The new Nissan Qashqai, a car more or less guaranteed to hit the top of the best sellers lists, is imminent and while Nissan isn't quite ready to show off the car in its entirety, it is letting us in on a few more of the Qashqai's technical secrets.
e-Power range extender hybrid
The biggest of which is the new e-Power version. Now, this isn't quite an electric version of the Qashqai, but equally, it kind of is. Basically, it's a range extender hybrid, but one that's never driven, directly, by its petrol engine. Instead, there's an electric motor and a small battery that drive the car, and that battery is kept topped up by a petrol engine.
That petrol engine can run at constant RPM, making it much more efficient than a conventional hybrid, at least in theory. As of today, we now know that the engine will be a 1.5-litre 157hp petrol engine (an upgrade on the existing, Japan-only Note e-Power, which uses a 1.2-litre engine) which will provide electrical power for a 140kW electric motor, giving the Qashqai e-Power a total 190hp at the wheels.
The Qashqai e-Power won't have an external charging socket - it takes all of its electrical energy from the engine, and from a regenerative braking system, but the engine will never directly power the wheels. By using an electric motor to do that, claims Nissan, it can offer the smoothness and refinement of an EV, with the convenience of a hybrid.
The Qashqai e-Power will have three driving modes; Standard, Sport and Eco, which are pretty self-explanatory, and it will use a development of the 'e-Pedal' regenerative braking system from the Leaf EV, which will slow the car down using the drag of the electric motor, and only bringing in the physical, hydraulic brakes when needed. It will allow the Qashqai e-Power to be driven in 'one-pedal' mode most of the time.
Drives like an EV, with hybrid convenience
"The e-Power system offers the best transition technology between ICE and EV, allowing users to enjoy exhilarating EV driving sensations and impressive efficiency at an affordable price point. We're really looking forward to customers experiencing the thrill of new Qashqai's superior electrified driving performance - it's a perfect expression of Nissan Intelligent Mobility," said David Moss, Region Senior Vice President Research and Development.
Nissan reckons that the e-Power has baked-in success on its side. Since the older, simpler system was introduced in Japan in the Note and Serena models, 70 per cent of Note buyers have gone for e-Power models, while 50 per cent of Serena buyers have done so.

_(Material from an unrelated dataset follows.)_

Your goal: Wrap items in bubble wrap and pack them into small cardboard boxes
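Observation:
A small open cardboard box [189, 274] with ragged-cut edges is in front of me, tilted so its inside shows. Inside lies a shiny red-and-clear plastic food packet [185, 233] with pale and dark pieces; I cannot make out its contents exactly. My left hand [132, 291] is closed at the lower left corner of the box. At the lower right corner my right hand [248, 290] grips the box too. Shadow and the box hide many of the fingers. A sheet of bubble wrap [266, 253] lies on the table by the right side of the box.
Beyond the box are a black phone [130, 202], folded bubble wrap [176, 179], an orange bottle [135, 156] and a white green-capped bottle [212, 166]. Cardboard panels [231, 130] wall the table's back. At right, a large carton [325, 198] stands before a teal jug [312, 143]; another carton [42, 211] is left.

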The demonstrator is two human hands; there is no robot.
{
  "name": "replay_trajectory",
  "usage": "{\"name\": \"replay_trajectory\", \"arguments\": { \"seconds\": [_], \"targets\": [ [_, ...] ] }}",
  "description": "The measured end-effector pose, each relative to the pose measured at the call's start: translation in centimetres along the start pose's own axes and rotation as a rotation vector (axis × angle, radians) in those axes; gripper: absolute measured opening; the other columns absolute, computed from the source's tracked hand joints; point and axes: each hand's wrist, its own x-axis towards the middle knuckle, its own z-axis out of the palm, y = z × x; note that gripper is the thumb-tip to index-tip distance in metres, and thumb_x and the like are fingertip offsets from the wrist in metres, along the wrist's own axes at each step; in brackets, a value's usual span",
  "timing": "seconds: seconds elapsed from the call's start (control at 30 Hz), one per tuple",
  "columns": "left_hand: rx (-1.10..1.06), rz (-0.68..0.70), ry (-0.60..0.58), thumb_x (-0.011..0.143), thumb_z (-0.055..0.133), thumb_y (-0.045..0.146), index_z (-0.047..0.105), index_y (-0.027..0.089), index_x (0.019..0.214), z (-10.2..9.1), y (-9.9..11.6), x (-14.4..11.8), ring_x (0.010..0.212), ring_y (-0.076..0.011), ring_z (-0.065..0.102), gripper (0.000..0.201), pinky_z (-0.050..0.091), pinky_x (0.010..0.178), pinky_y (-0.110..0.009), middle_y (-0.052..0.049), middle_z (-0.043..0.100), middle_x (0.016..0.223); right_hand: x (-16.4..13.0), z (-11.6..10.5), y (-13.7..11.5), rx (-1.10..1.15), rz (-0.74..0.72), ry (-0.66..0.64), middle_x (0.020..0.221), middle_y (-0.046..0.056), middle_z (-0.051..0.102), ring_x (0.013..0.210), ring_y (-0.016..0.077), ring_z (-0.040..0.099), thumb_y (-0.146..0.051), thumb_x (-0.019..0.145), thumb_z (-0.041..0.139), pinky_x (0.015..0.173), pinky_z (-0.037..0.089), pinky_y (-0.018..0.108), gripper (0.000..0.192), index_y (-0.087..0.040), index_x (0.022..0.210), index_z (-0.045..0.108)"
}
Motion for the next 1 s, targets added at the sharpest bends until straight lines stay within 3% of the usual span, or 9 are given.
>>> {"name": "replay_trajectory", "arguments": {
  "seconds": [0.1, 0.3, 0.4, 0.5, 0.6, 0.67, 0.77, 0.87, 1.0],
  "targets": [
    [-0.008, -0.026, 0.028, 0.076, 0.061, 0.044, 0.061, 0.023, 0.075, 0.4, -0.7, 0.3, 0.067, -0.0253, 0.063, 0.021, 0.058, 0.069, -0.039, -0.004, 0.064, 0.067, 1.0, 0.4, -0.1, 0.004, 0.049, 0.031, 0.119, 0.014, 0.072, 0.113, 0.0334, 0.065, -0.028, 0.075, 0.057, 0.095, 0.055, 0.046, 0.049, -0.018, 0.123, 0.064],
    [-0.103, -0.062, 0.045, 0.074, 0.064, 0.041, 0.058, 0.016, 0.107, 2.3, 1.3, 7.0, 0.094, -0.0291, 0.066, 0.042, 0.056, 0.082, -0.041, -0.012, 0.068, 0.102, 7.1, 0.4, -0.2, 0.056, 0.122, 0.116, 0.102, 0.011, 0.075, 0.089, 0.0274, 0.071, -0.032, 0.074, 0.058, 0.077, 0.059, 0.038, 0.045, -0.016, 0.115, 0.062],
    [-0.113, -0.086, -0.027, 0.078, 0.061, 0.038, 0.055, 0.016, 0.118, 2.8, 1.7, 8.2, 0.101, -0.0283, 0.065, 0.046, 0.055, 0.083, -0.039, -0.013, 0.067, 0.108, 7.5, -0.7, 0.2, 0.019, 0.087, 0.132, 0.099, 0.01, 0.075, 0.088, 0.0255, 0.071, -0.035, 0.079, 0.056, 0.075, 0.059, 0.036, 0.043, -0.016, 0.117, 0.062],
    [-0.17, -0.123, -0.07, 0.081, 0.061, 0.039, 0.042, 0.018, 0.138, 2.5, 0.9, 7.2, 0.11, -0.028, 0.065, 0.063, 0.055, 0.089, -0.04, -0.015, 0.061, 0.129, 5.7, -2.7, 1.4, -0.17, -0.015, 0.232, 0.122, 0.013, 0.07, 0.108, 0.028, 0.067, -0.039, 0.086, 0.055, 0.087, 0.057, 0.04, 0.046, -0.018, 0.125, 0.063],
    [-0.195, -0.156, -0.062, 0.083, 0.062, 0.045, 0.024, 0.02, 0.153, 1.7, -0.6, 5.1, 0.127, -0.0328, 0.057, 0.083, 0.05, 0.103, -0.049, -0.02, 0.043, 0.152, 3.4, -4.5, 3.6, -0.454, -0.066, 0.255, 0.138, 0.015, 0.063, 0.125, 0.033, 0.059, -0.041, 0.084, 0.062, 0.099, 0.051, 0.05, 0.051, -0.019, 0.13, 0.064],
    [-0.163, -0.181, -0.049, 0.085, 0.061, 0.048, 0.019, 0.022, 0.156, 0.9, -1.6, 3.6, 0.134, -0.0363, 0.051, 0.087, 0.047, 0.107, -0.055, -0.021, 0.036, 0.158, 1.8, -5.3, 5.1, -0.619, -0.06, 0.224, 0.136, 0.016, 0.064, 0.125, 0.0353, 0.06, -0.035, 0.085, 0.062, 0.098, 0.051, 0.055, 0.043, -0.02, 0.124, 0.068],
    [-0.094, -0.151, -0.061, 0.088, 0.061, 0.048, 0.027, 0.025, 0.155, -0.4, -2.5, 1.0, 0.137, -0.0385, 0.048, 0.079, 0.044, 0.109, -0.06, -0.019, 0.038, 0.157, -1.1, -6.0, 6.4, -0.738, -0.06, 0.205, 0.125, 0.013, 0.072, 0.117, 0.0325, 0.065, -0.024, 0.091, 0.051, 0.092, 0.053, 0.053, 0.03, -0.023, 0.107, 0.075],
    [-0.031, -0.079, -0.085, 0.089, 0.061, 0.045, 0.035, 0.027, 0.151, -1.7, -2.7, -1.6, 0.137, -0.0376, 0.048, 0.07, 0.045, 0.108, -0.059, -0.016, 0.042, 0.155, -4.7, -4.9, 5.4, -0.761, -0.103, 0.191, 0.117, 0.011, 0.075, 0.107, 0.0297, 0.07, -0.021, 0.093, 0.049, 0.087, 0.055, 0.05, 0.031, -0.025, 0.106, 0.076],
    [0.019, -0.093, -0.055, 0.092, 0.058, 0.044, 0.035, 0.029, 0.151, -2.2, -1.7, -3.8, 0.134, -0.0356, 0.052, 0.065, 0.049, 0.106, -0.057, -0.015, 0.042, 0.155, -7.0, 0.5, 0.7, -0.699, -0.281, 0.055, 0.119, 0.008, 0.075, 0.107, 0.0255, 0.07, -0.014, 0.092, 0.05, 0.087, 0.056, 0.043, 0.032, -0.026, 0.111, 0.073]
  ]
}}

The Qashqai will also come with a more conventional engine option than e-Power. That'll be the 1.3 DIG-T petrol mild-hybrid. This engine, shared with Renault and Mercedes, will come in 140hp and 158hp forms and uses a new compact battery setup which Nissan calls ALiS (Advanced Lithium-ion battery System). It's only a 12-volt system, compared to some rival 48-volt setups, but that will bring some benefits in terms of weight and simplicity. Indeed, the ALiS system adds just 22kg to the Qashqai's kerb weight.
As with most mild-hybrid systems, the Qashqai's is essentially a stop-start system with bells on. If you order yours with the optional CVT automatic gearbox (which comes as standard on the higher-power engine), when braking to a stop, the ALiS system will cut the engine once you drop below 18km/h, and will trigger engine re-start faster and with less vibration when you're ready to move again. There's also a little bit of a power boost under acceleration - at speeds between 20km/h and 110km/h, the mild-hybrid pack can add an extra 6Nm of torque for up to 20 seconds of acceleration. Not much, but every little helps.
The 1.3 DIG-T engine is familiar from the outgoing Qashqai, but it has been significantly upgraded, with 50 per cent new components (including a new turbo, new injection system, a particulate filter, and reduced friction between parts) while the manual gearbox has been improved with a sportier, more direct shift action. There's also an optional four-wheel drive system for 158hp versions, and 4WD models get five driving modes - Standard, ECO, Sport, Snow and Off-Road.
Invented the compact SUV segment
"Since 2007, when it invented the segment, the new Qashqai has always set the standard in the crossover segment. With the third generation Qashqai, new and existing customers are going to love the innovative powertrain options available to them. Our offer is simple and innovative, with both powertrain options being efficient, but still fun to drive. Our approach to the new electrified Qashqai has been without compromise and that is clearly evident with both the 1.3 petrol, with mild hybrid technology and the unique e-Power option," said Matthew Wright, Vice President, Powertrain Design and Development, Nissan Technical Centre Europe.
"Customers rightly demand more efficient vehicles, but they also want an enjoyable driving experience. Electric vehicles have the highest satisfaction for driving sensations and customers love the instant torque and continuous acceleration they deliver. By adopting 100 per cent electric motor drive with e-POWER on the new electrified Qashqai, customers can enjoy the benefits of EV driving, without the consideration of range or access to charging infrastructure," said Marco Fioravanti, Vice President, Product Planning, Nissan Automotive Europe.